(Stored items)
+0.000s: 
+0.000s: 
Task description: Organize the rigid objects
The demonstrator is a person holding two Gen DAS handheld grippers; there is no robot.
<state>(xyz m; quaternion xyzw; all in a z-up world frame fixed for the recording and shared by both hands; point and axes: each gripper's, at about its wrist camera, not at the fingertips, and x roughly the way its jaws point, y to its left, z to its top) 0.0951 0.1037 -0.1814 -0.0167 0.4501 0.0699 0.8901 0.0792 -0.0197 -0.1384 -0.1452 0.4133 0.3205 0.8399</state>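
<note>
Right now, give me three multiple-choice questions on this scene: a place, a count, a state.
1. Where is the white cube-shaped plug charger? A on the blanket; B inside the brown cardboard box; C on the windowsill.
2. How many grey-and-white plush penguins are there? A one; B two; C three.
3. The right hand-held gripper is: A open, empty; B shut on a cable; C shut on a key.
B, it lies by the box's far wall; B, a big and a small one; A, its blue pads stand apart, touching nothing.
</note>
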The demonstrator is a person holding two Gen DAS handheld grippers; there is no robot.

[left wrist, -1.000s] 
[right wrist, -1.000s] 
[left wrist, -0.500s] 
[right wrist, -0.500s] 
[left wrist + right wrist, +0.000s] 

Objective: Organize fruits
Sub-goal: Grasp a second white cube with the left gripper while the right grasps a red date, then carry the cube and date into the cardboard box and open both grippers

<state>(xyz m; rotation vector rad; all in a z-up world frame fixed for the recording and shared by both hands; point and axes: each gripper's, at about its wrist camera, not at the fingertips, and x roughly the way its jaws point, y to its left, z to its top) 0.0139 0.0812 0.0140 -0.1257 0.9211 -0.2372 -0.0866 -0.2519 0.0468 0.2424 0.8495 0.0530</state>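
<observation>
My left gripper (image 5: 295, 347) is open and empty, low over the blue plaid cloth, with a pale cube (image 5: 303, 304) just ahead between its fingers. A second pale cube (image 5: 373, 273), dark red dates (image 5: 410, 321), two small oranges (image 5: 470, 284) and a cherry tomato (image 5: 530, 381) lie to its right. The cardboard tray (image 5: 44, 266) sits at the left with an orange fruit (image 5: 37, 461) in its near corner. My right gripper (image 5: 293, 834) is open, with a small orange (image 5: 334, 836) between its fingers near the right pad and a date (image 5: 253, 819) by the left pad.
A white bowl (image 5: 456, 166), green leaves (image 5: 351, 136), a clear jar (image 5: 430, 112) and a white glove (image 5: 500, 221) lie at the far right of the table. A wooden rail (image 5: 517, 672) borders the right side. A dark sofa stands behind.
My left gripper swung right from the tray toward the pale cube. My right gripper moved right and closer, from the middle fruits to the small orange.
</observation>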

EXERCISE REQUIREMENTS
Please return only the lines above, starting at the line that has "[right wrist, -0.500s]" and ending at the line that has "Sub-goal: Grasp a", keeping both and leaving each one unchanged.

RESPONSE FOR THIS EXERCISE
[right wrist, -0.500s] 
[left wrist + right wrist, +0.000s] 

Objective: Organize fruits
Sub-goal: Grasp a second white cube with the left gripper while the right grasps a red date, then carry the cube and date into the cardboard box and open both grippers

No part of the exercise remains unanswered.